I finished up the Valentine crafts for the kids, which I wrote about here. Jackson’s party was today, and he took the recycled crayons and Hugs & Kisses Coins that I made. Here’s what the final product looked like:IMGP3376

I saw this idea from my Stampin’ Up consultant, Carrie. I used a permanent ink stamp pad (Staz On) and stamped a flourish on little zipper baggies. Then I printed out papers with Jackson’s name and “Have a colorful Valentine’s Day” (I got that idea here) on one side and an original poem on the other. The poem reads: “Flip the coin,/See what appears./Give a hug or kiss/To someone who’s near!” I stuck the wooden coins onto the paper, bagged it with the crayons and zipped ‘em up for the party. I love how it all turned out.

Katie’s tissue cozies are also finished and ready for her party on Friday. Here’s a sample:IMGP3616

The photos I printed with the “ah-choose you” saying arrived in the mail, and we trimmed them to wallet size and Katie wrote her name on the back. Then we punched them and tied them onto the tissue cozies.

My last project is to weave some ‘80s style ribbon barrettes to give to Katie for Valentine’s Day, like these here. I’ll post photos of those once I make them, if you’re not too tired of seeing all these Valentine crafts on my blog!

Tuesday, February 9, 2010

Date Night

Dan and I had a nice date on Saturday. It was a mixture of a Christmas present, my birthday, and Valentine’s Day. For Christmas, Dan gave us three tickets to see the musical The Color Purple at the Fabulous Fox in downtown St. Louis. The plan was to take Katie with us for her first show at the Fox. But Friday night, we found out online that the show is not recommended for kids under age 10. We got a refund for her ticket, then dropped the kids off at Grandma and Poppy’s.

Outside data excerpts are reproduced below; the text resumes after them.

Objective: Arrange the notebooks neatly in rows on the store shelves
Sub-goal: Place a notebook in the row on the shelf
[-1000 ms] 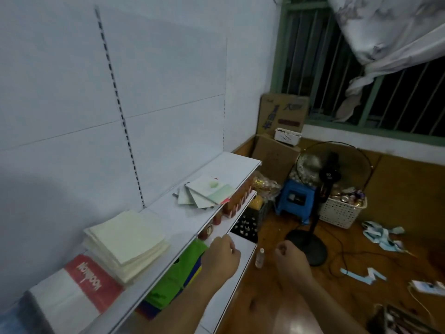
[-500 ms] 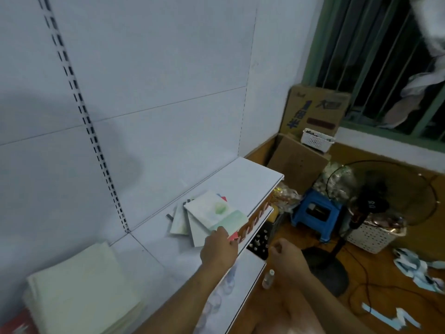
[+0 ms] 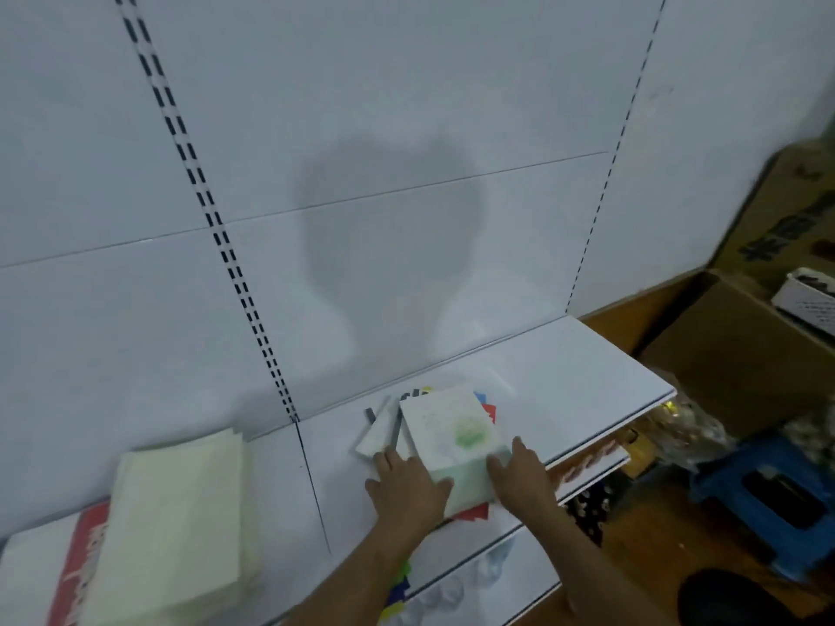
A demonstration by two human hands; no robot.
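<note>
Both hands are on the loose pile of notebooks [image 3: 452, 433] on the upper shelf [image 3: 587, 368], near its front edge. My left hand [image 3: 409, 483] lies flat on the pile's near-left corner, fingers spread and fairly straight, pressing rather than gripping. My right hand [image 3: 519, 467] rests on the near-right edge of the top notebook, fingers extended over the pale green band of its cover; I cannot tell whether the thumb hooks under the edge.

Pile state: fanned and skewed. The top book is white with a blurred green mark. Beneath it a narrower white book [image 3: 377, 433] sticks out to the left with a dark spine edge, and red and blue corners show on the right and at the near side.

Handling judgement: thin, soft-cover books, light, and likely to slide over one another on glossy covers. They should flex if lifted by one corner. Best hold is probably both long sides at once, squeezing the edges inward to square the pile, then tapping it against the shelf.

To the left, a stack of cream paper [image 3: 176, 521] sits on a white and red pack [image 3: 86, 558]. The red panel carries white lettering, too blurred to read here. The cardboard box [image 3: 777, 228] at far right has dark printed characters; I cannot read them either.
</note>
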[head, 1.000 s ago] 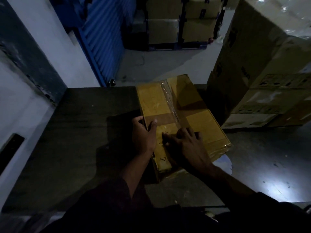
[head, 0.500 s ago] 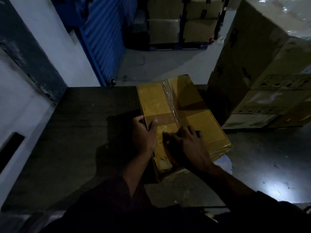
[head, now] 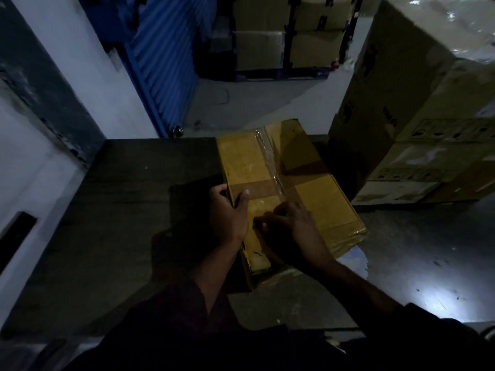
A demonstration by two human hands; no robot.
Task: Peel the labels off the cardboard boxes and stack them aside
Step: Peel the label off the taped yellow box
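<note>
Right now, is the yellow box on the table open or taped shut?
Shut. The yellow box lies flat on the table, flaps closed, with clear tape running along the top seam.

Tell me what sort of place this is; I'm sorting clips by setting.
Probably a warehouse or storage unit: a blue roller shutter, a big wrapped stack of cartons, more boxes on a rack behind, and a bare concrete floor.

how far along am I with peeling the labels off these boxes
Early. Nothing looks finished: no stripped box sits aside. In hand: your left hand grips the yellow box by its edge while your right hand picks at its top. Peeling and stacking remain.
</note>
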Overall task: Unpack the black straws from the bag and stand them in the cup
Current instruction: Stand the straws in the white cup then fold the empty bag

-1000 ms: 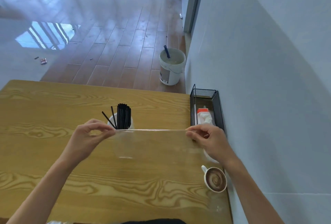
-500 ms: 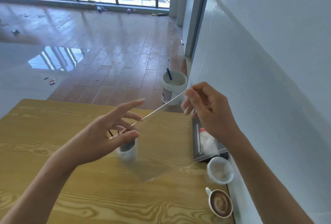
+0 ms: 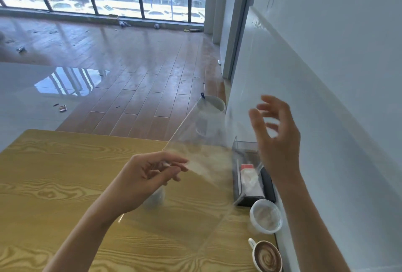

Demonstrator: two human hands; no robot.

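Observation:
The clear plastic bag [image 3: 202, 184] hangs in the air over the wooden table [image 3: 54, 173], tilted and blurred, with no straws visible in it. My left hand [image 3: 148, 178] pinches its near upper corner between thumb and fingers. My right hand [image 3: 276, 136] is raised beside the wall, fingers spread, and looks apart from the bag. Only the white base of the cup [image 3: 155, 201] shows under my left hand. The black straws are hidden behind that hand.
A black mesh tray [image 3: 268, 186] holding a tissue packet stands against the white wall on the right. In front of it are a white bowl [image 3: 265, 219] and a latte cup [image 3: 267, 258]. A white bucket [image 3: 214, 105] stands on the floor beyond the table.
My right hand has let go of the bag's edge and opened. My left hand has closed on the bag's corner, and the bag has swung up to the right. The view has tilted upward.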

Dan and I drove downtown and had a nice, leisurely lunch at the Schlafly Brewery’s Tap Room. Our appetizer was warm beer bread with a creamed blue cheese spread and a tasty garlic butter. Oh, yum! We both had a refreshing beer, then our meals arrived. Mine was a Turkey Monte Cristo, but it was an odd spin on your regular Monte Cristo. It had cranberry chutney, brie, and turkey on brioche (French bread). And THEN it was deep-fried. And then? It had powdered sugar sprinkled on top. Yes, really. I wasn’t sure I’d like it, but it was actually pretty tasty (and not at ALL low-fat!). I could only eat half of it because it was so big. Dan had their Cuban, which was large and yummy too. We sat for more than an hour and ate, and discussed our futures and some of the weight on Dan’s shoulders. I really enjoyed myself.IMGP3382

After lunch, we went to the show at the Fox Theater. I liked it, although it was very different from the movie. I read the book a few years back and don’t remember enough details to compare the musical to the book. But Dan’s opinion of the musical wasn’t very good at all. He rated it a four out of ten. I think that’s because The Color Purple is his very favorite movie of all time (and I’ve mentioned before), and it would be very hard for anything to live up to that for him. I will agree with him on one aspect, though: it was disappointing that not even one song from the movie was in the musical. No Miss Celie’s Blues, and not even Speak to Me/Maybe God’s Trying to Tell You Something. Nope! And I think that lost song is pretty pivotal (at least in the movie) to show the character development for Shug Avery. I was disappointed that it wasn’t in the musical.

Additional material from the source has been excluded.